### [Activity]
Output every line from the beginning of the records through the line that contains "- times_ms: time", exactly as it appears.

======

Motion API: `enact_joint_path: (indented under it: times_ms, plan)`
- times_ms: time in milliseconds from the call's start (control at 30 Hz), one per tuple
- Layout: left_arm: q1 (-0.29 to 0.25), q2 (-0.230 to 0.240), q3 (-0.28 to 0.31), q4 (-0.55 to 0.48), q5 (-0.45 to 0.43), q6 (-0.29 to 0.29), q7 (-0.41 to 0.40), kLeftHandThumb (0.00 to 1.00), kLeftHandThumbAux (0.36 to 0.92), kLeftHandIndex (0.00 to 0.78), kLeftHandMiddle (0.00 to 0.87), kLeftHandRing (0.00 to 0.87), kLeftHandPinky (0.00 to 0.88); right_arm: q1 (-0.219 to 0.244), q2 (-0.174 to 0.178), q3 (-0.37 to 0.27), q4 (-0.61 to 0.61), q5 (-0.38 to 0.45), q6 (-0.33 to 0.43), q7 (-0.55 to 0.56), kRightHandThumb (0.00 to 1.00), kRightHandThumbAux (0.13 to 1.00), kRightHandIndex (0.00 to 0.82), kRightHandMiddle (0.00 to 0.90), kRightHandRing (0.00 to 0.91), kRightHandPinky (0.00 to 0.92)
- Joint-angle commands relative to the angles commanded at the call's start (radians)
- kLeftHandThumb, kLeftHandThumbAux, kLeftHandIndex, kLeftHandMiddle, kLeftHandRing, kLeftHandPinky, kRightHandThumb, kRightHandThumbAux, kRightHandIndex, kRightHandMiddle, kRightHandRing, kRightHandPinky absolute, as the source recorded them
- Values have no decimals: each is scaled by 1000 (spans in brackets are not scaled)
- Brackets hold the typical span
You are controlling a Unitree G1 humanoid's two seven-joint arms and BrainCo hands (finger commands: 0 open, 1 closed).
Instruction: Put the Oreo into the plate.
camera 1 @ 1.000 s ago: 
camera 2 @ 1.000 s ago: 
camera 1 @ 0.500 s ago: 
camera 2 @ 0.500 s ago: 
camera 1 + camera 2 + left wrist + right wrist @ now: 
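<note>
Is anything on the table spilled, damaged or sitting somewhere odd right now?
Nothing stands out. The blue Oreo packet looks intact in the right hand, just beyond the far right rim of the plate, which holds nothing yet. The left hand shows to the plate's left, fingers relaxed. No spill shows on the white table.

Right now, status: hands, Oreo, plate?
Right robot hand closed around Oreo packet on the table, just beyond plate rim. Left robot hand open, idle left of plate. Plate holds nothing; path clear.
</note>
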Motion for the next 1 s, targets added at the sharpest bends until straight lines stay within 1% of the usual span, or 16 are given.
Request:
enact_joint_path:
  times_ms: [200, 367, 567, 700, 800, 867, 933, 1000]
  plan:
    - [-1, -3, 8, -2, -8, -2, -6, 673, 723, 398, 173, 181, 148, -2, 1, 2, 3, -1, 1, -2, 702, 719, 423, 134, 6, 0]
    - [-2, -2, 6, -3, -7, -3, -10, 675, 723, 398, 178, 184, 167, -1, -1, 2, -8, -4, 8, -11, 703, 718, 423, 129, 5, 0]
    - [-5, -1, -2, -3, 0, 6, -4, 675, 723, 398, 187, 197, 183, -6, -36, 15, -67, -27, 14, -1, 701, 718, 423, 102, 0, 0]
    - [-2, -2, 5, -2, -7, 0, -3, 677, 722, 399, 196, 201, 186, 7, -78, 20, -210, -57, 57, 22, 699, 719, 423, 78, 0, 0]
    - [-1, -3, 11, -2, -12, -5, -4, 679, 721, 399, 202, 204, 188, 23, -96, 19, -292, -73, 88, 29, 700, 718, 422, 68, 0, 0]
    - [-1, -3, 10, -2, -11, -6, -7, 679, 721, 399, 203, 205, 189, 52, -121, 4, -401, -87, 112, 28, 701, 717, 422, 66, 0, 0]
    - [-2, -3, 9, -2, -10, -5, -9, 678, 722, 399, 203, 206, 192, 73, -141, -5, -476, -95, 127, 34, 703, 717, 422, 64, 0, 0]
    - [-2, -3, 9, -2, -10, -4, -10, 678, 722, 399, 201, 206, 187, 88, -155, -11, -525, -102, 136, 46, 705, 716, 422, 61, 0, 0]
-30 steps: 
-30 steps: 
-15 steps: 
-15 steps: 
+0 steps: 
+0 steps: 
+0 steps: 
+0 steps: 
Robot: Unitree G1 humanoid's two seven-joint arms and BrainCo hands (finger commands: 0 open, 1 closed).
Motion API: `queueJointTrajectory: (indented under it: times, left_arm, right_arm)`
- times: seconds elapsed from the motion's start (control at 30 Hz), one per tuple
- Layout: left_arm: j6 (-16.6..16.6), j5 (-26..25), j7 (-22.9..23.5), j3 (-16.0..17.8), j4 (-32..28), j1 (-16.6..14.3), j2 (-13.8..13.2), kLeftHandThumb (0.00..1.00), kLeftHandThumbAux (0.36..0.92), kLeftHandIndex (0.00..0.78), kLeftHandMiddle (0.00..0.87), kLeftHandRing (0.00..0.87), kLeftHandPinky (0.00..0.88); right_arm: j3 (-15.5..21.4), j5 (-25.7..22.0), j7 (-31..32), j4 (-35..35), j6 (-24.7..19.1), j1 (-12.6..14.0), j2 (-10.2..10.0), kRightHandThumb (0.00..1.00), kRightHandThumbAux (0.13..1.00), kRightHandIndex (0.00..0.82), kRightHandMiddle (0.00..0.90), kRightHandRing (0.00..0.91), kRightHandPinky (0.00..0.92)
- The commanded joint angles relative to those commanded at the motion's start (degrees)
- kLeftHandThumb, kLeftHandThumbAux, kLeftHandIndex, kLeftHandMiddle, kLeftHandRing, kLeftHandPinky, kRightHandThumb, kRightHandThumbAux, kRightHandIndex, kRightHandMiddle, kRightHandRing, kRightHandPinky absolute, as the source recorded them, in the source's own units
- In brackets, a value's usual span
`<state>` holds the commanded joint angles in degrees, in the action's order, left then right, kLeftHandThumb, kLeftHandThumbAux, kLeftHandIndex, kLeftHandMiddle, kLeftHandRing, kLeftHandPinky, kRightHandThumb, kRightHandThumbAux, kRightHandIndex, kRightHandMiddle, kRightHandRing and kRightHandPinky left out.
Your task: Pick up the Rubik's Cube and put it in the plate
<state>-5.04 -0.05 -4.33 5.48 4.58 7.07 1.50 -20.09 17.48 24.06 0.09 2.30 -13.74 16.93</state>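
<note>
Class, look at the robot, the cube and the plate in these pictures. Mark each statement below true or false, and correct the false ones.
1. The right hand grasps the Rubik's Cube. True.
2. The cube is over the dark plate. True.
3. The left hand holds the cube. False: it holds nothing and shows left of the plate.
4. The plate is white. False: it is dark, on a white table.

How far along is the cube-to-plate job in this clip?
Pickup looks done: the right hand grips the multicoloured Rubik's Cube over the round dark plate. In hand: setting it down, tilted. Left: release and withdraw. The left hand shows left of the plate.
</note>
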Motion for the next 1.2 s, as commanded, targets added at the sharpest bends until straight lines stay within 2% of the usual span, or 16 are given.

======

### [Solution]
Motion API: `enact_joint_path: (indented under it: times_ms, plan)`
- times_ms: time in milliseconds from the call's start (control at 30 Hz), one per tuple

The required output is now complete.